What constitutes a cooperative dialogue?

  • Written or oral communications concerning:
  • The employee's accommodation needs.
  • Potential accommodations that may address those needs (including alternatives).
  • Any difficulties the potential accommodations may pose for employer.

What documentation is required?

  • An employer must provide the employee with a "written final determination identifying any accommodation granted or denied."
  • A determination that there is no reasonable accommodation that will enable the employee to satisfy essential requisites of their job may only be made after engaging in a cooperative dialogue and must be put in writing to the employee.

What are the risks of noncompliance?

  • Failure to engage in a cooperative dialogue (including the documentation obligation) is an unlawful discriminatory practice under the New York City Human Rights Law.
  • Employees can file administrative charges with the New York City Commission on Human Rights or a lawsuit. The commission itself can also initiate a "commissioner's charge."
  • Remedies include compensatory, punitive, equitable and injunctive relief, as well as civil penalties (up to $125,000 per violation and up to $250,000 for a violation that is willful, wanton or malicious) and/or attorneys' fees in a lawsuit.

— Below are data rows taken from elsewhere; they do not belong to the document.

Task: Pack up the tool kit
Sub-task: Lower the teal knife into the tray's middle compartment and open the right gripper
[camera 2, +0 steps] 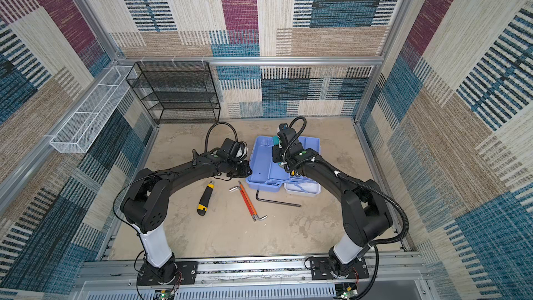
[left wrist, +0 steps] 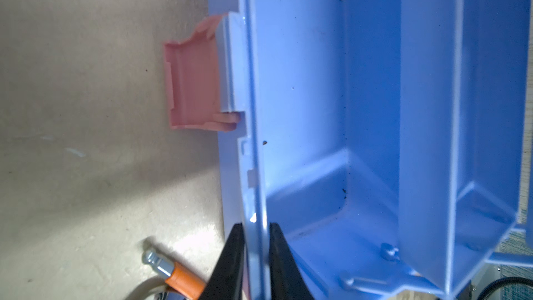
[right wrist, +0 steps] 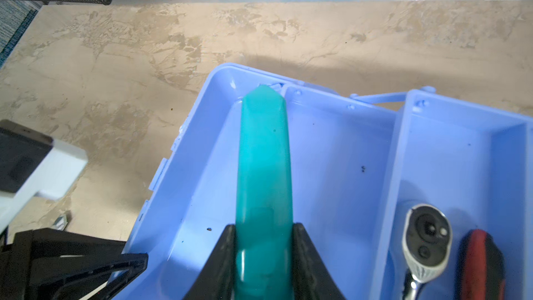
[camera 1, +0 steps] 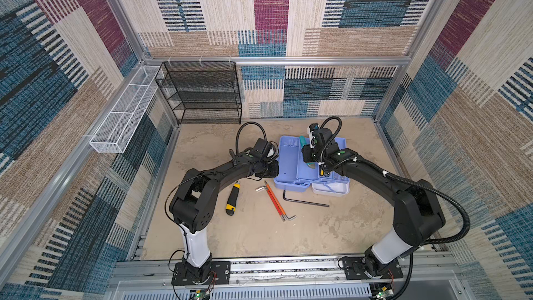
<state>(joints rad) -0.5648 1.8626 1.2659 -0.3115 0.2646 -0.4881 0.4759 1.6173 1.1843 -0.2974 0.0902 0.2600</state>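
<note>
The tool kit (camera 1: 288,157) (camera 2: 262,160) lies open mid-table, light blue, its white lid (camera 1: 331,189) at the near side. My left gripper (camera 1: 276,166) (camera 2: 248,168) (left wrist: 255,226) is shut on the box's left wall (left wrist: 302,82), one finger on each side of the rim, near the pink latch (left wrist: 193,82). My right gripper (camera 1: 307,152) (camera 2: 278,152) (right wrist: 264,226) is shut on a teal tool handle (right wrist: 264,154), held over the main compartment (right wrist: 331,145) and pointing at the far end. A ratchet (right wrist: 427,235) and a red-black handle (right wrist: 478,261) lie in the side tray.
On the table in front of the box lie a yellow-black utility knife (camera 1: 233,199) (camera 2: 205,199), orange-handled hex keys (camera 1: 275,200) (camera 2: 248,200) (left wrist: 184,278) and a long black hex key (camera 1: 302,201) (camera 2: 275,201). A black mesh rack (camera 1: 202,93) and a white mesh basket (camera 1: 124,113) stand at the back left.
</note>
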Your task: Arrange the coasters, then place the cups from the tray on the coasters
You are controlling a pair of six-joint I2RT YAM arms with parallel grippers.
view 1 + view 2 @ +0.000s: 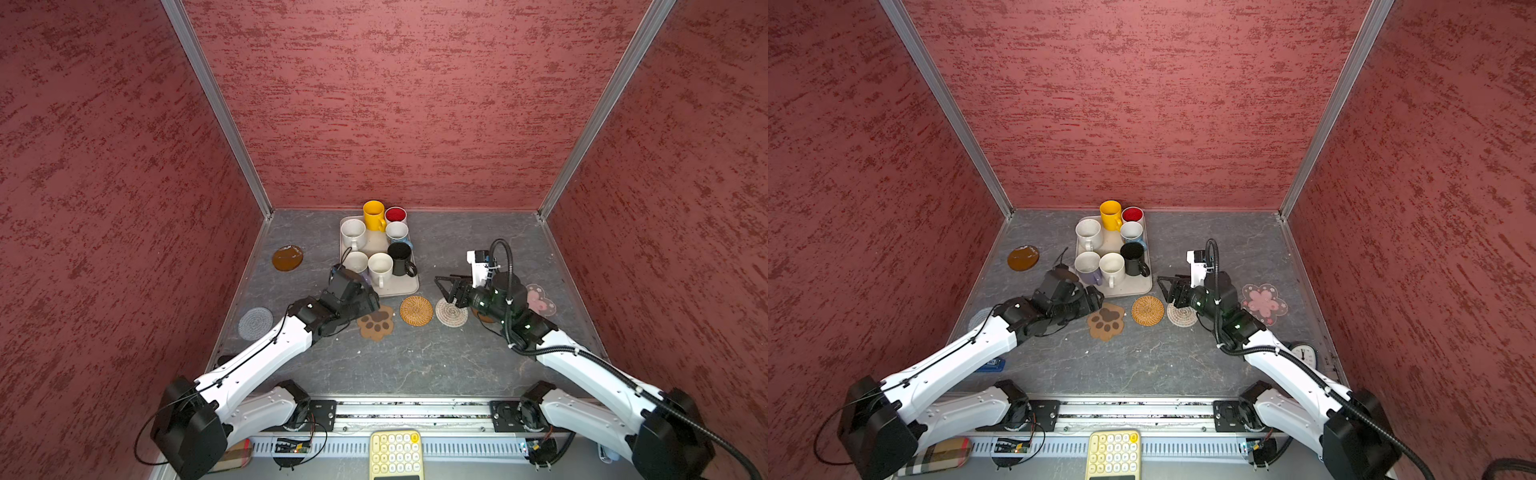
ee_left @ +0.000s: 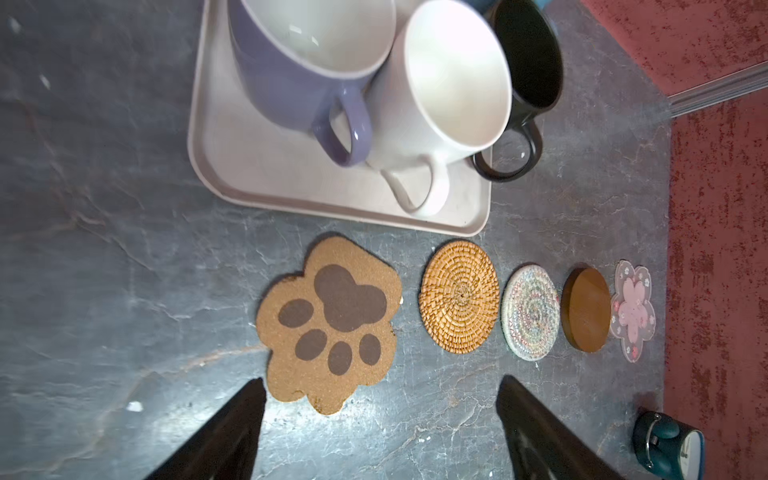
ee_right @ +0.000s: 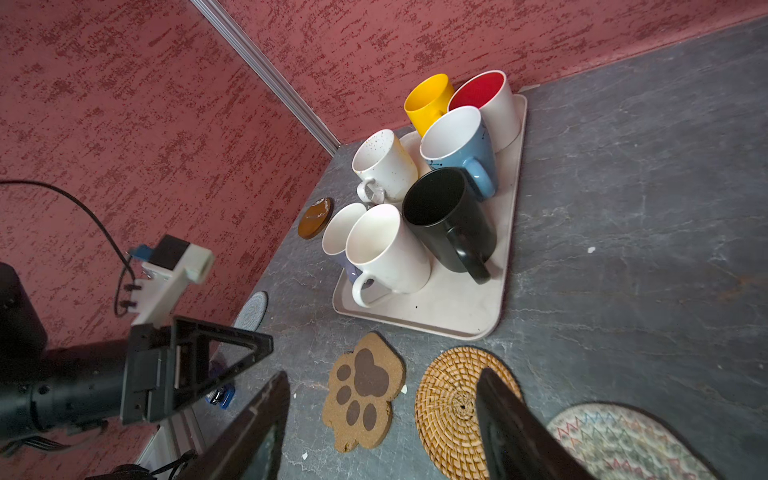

How can employers best prepare?

  • Update reasonable accommodation policies.
  • Consider establishing—and communicating to employees—a standard procedure for requesting accommodations.
  • Consider establishing a standard procedure for responding to accommodation requests in writing.
  • Train HR and managers on the cooperative dialogue obligation and requesting/responding procedures and document the training to reduce risk of civil penalties. HR and managers should understand that all accommodation requests now require a written response.